▸ **Exercise requirements**:
Copy out the lines below that hold the word "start".

▸ **Given data**:
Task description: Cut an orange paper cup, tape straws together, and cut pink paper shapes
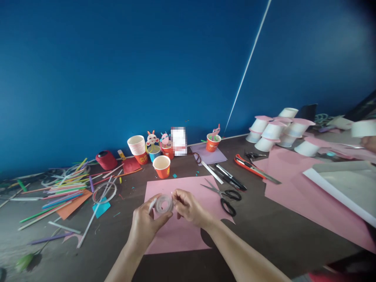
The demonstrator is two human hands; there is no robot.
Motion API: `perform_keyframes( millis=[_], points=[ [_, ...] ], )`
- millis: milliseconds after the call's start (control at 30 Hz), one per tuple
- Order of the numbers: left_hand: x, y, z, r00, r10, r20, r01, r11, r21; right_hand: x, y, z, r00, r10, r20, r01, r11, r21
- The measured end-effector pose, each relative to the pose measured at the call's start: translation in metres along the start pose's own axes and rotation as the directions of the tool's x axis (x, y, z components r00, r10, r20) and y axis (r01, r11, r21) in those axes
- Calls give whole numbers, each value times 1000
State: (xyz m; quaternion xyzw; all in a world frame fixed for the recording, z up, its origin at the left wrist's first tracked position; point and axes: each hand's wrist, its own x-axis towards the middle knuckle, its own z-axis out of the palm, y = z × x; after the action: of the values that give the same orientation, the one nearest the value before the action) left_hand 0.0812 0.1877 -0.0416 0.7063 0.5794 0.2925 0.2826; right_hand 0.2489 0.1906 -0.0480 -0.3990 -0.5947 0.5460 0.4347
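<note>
Tape roll (163, 204) sits between both hands, above the pink sheet (182, 231) at the table's near middle. Far left lies a spread of coloured straws (58, 188), with an orange card (73, 205) and a clear ring (104, 192) beside them. Behind stand a red spool (106, 159), a stack of cups (137, 145) and an orange cup (161, 166). The left hand (145, 225) has fingers curled around the roll, thumb against its rim, clamped on it. The right hand (189, 207) touches the roll's right edge, fingertips pinched together there; whether they grip a tape end I cannot tell. Right of the hands lie scissors (225, 196), pens (226, 176) and an orange knife (249, 166). Further right are more pink paper (293, 188) and upturned white cups (273, 133).
</note>
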Motion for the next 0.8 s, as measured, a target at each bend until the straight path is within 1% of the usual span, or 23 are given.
perform_keyframes(
  millis=[100, 167, 300, 400, 500, 567, 633, 700, 767, 800],
  points=[
    [3, -3, 0, 998, -17, 63, 23, 994, -105, 2, 0, 0, 997, 74, 37, -78, 991, 105],
    [4, -5, -1, 996, -7, 92, 22, 986, -164, 3, -1, 0, 992, 105, 65, -115, 977, 182],
    [5, -7, -2, 993, 24, 118, 7, 966, -259, 4, -3, -1, 986, 126, 109, -154, 939, 308],
    [5, -6, -3, 987, 26, 156, 27, 944, -328, 3, -3, -2, 978, 148, 149, -196, 901, 387],
    [6, -4, -4, 981, 19, 193, 54, 929, -367, 3, -2, -3, 968, 168, 188, -235, 869, 436],
    [6, -1, -5, 977, 15, 211, 70, 919, -389, 3, -1, -4, 967, 166, 195, -238, 865, 442],
    [7, 0, -7, 973, 10, 230, 91, 901, -424, 4, -2, -5, 971, 152, 184, -218, 881, 419],
    [7, 0, -10, 963, -11, 271, 147, 860, -489, 4, -3, -8, 982, 134, 133, -175, 909, 378],
    [6, -3, -11, 939, -24, 344, 232, 783, -577, 5, -6, -12, 993, 103, 53, -114, 939, 325],
    [6, -4, -11, 920, -21, 392, 279, 738, -615, 5, -7, -14, 997, 74, 19, -77, 953, 293]
  ],
)
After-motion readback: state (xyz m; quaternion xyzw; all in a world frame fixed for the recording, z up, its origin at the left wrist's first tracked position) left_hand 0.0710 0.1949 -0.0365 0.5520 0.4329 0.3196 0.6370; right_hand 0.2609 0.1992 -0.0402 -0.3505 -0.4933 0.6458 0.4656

▸ **Result**:
- millis: milliseconds after the call's start (control at 30 Hz), one per tuple
- The measured end-effector pose, each relative to the pose measured at the call's start: translation in metres along the start pose's own axes and rotation as the directions of the tool's x axis (x, y, z components r00, r10, r20) and y axis (r01, r11, r21) in those axes

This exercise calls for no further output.